Linux-kselftest Archive on lore.kernel.org
 help / color / Atom feed
From: Peter Zijlstra <peterz@infradead.org>
To: "Pierre-Loup A. Griffais" <pgriffais@valvesoftware.com>
Cc: "Thomas Gleixner" <tglx@linutronix.de>,
	"André Almeida" <andrealmeid@collabora.com>,
	linux-kernel@vger.kernel.org, kernel@collabora.com,
	krisman@collabora.com, shuah@kernel.org,
	linux-kselftest@vger.kernel.org, rostedt@goodmis.org,
	ryao@gentoo.org, dvhart@infradead.org, mingo@redhat.com,
	z.figura12@gmail.com, steven@valvesoftware.com,
	steven@liquorix.net, malteskarupke@web.de, carlos@redhat.com,
	adhemerval.zanella@linaro.org, fweimer@redhat.com,
	libc-alpha@sourceware.org
Subject: 'simple' futex interface [Was: [PATCH v3 1/4] futex: Implement mechanism to wait on any of several futexes]
Date: Tue, 3 Mar 2020 13:00:50 +0100
Message-ID: <20200303120050.GC2596@hirez.programming.kicks-ass.net> (raw)
In-Reply-To: <beb82055-96fa-cb64-a06e-9d7a0946587b@valvesoftware.com>

Hi All,

Added some people harvested from glibc.git and added libc-alpha.

We currently have 2 big new futex features proposed, and still have the
whole NUMA thing on the table.

The proposed features are:

 - a vectored FUTEX_WAIT (as per the parent thread); allows userspace to
   wait on up-to 128 futex values.

 - multi-size (8,16,32) futexes (WAIT,WAKE,CMP_REQUEUE).

Both these features are specific to the 'simple' futex interfaces, that
is, they exclude all the PI / robust stuff.

As is; the vectored WAIT doesn't nicely interact with the multi-size
proposal (or for that matter with the already existing PRIVATE flag),
for not allowing to specify flags per WAIT instance, but this should be
fixable with some little changes to the proposed ABI.

The much bigger sticking point; as already noticed by the multi-size
patches; is that the current ABI is a limiting factor. The giant
horrible syscall.

Now, we have a whole bunch of futex ops that are already gone (FD) or
are fundamentally broken (REQUEUE) or partially weird (WAIT_BITSET has
CLOCK selection where WAIT does not) or unused (per glibc, WAKE_OP,
WAKE_BITSET, WAIT_BITSET (except for that CLOCK crud)).

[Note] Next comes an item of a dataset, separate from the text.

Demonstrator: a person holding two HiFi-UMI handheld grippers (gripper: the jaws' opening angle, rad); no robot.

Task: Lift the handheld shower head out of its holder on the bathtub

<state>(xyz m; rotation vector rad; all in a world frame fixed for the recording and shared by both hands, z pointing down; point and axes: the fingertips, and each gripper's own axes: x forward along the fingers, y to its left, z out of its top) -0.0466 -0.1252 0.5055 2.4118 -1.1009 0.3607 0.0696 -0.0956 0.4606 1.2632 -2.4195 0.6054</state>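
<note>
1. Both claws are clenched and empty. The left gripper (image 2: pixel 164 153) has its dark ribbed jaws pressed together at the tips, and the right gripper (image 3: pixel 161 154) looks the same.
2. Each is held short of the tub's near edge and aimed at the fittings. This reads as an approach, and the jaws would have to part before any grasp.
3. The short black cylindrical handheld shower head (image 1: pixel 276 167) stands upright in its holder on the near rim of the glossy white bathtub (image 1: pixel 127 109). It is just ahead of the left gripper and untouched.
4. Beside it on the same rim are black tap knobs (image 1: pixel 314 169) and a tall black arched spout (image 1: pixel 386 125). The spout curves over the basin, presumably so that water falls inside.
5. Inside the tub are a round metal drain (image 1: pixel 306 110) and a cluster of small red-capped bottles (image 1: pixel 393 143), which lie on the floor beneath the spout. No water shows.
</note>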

So how about we introduce new syscalls:

  sys_futex_wait(void *uaddr, unsigned long val, unsigned long flags, ktime_t *timo);

  struct futex_wait {
	void *uaddr;
	unsigned long val;
	unsigned long flags;
  };
  sys_futex_waitv(struct futex_wait *waiters, unsigned int nr_waiters,
		  unsigned long flags, ktime_t *timo);

  sys_futex_wake(void *uaddr, unsigned int nr, unsigned long flags);

  sys_futex_cmp_requeue(void *uaddr1, void *uaddr2, unsigned int nr_wake,
			unsigned int nr_requeue, unsigned long cmpval, unsigned long flags);

Where flags:

  - has 2 bits for size: 8,16,32,64
  - has 2 more bits for size (requeue) ??
  - has ... bits for clocks
  - has private/shared
  - has numa


This does not provide BITSET functionality, as I found no use in glibc.
Both wait and wake have arguments left, do we needs this?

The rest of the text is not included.